• EXERCISE REQUIREMENTS: What is needed is an exact transcription of the listing, with the images removed.

________________________

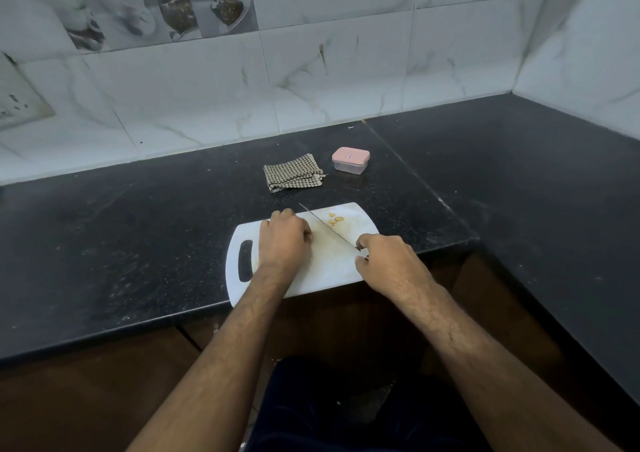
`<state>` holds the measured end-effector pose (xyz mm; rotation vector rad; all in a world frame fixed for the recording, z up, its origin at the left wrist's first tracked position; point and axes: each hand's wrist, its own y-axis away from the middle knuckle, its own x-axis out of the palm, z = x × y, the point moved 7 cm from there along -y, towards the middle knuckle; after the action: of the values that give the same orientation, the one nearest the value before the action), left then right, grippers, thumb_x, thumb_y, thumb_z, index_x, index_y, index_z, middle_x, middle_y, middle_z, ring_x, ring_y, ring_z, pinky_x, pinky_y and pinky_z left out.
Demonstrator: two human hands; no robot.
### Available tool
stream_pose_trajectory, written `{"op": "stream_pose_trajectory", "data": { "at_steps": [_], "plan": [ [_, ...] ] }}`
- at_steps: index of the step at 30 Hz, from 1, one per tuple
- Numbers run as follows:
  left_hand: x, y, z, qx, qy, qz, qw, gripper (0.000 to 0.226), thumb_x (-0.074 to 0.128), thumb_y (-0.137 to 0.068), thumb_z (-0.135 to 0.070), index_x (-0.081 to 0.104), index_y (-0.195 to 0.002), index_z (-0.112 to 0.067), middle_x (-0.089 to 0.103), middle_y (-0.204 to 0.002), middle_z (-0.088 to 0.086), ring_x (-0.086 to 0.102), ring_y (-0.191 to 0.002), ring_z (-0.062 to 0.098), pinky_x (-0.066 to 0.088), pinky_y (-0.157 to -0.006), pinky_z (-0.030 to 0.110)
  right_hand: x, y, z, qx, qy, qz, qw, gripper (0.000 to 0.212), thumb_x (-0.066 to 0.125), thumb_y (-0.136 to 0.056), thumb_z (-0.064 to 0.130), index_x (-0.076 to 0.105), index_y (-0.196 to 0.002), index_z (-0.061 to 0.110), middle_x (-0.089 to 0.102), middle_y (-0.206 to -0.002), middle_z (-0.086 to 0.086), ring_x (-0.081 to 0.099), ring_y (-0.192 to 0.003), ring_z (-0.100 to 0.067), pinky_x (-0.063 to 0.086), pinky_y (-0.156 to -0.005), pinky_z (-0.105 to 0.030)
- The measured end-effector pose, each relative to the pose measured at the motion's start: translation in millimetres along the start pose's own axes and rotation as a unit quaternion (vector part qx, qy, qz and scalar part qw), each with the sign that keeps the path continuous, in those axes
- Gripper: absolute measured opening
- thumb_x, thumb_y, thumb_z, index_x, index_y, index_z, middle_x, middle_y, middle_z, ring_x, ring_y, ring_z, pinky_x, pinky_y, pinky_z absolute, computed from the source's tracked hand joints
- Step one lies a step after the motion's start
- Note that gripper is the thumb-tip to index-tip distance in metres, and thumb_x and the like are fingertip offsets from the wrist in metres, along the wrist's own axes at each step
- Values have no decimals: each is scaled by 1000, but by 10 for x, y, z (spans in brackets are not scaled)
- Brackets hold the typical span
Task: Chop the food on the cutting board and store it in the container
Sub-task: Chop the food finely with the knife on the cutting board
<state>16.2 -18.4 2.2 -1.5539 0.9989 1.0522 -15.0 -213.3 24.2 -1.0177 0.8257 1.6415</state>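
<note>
Head view: my right hand grips knife, left hand curled on board; few slices cut, box lidded, storing undone.

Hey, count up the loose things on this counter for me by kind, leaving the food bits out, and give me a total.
Cutting board: 1
Knife: 1
Lidded container: 1
Folded checked cloth: 1
Total: 4
</note>
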Motion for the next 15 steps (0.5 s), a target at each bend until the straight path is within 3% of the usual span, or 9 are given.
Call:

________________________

• FINISHED EXERCISE:
`<state>` holds the measured end-effector pose (xyz mm; rotation vector rad; all in a world frame fixed for the recording, z up, its origin at the left wrist's first tracked position; point and axes: each hand's wrist, its own y-axis away from the middle knuckle, its own x-axis out of the palm, z = x × y, the point moved 7 cm from there along -y, towards the middle knuckle; after the action: of the values that give the same orientation, the one nearest the value before the action), left then right, grippers, thumb_x, thumb_y, thumb_z, index_x, index_y, index_z, middle_x, middle_y, middle_z, ring_x, ring_y, ring_z, pinky_x, pinky_y and pinky_z left out.
Demonstrator: two human hands; no robot.
### Available tool
stream_pose_trajectory, written `{"op": "stream_pose_trajectory", "data": { "at_steps": [_], "plan": [ [_, ...] ] }}`
- at_steps: index of the step at 30 Hz, from 1, one per tuple
- Numbers run as follows:
  left_hand: x, y, z, qx, qy, qz, qw, gripper (0.000 to 0.226), thumb_x (-0.074 to 0.128), thumb_y (-0.137 to 0.068), thumb_z (-0.135 to 0.070), index_x (-0.081 to 0.104), index_y (-0.195 to 0.002), index_z (-0.112 to 0.067), middle_x (-0.089 to 0.103), middle_y (-0.204 to 0.002), middle_z (-0.088 to 0.086), ring_x (-0.086 to 0.102), ring_y (-0.191 to 0.002), ring_z (-0.062 to 0.098), pinky_x (-0.066 to 0.088), pinky_y (-0.157 to -0.006), pinky_z (-0.030 to 0.110)
  right_hand: x, y, z, qx, qy, qz, qw, gripper (0.000 to 0.212), thumb_x (-0.066 to 0.125), thumb_y (-0.136 to 0.056), thumb_z (-0.064 to 0.130), index_x (-0.076 to 0.105), index_y (-0.196 to 0.002), index_z (-0.061 to 0.110), middle_x (-0.089 to 0.102), middle_y (-0.206 to -0.002), middle_z (-0.086 to 0.086), ring_x (-0.081 to 0.099), ring_y (-0.192 to 0.003), ring_z (-0.100 to 0.067), pinky_x (-0.063 to 0.086), pinky_y (-0.156 to -0.005), pinky_z (-0.105 to 0.030)
- The measured end-effector pose, each relative to the pose measured at the motion's start: translation in millimetres along the start pose's own axes and rotation as a unit quaternion (vector part qx, qy, qz and scalar part qw), each with the sign that keeps the path continuous, in those axes
- Gripper: absolute measured opening
- thumb_x, thumb_y, thumb_z, index_x, index_y, index_z, middle_x, middle_y, middle_z, ring_x, ring_y, ring_z, pinky_x, pinky_y, pinky_z absolute, computed from the source's tracked hand joints
- Step one lies a step after the motion's start
- Note that gripper is the thumb-tip to index-tip distance in metres, and thumb_x and the like are fingertip offsets from the wrist in metres, along the wrist's own axes at each step
- Values have no decimals: each is scaled by 1000, but by 10 for x, y, z (spans in brackets are not scaled)
- Brackets hold the typical span
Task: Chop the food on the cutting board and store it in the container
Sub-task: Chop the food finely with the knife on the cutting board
<state>16.2 -18.4 2.2 -1.5539 0.9989 1.0522 -15.0 -213.3 24.2 -1.0177 0.8257 1.6415</state>
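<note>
Head view: my right hand grips knife, left hand curled on board; few slices cut, box lidded, storing undone.

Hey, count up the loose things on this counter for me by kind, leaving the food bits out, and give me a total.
Cutting board: 1
Knife: 1
Lidded container: 1
Folded checked cloth: 1
Total: 4
</note>
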Motion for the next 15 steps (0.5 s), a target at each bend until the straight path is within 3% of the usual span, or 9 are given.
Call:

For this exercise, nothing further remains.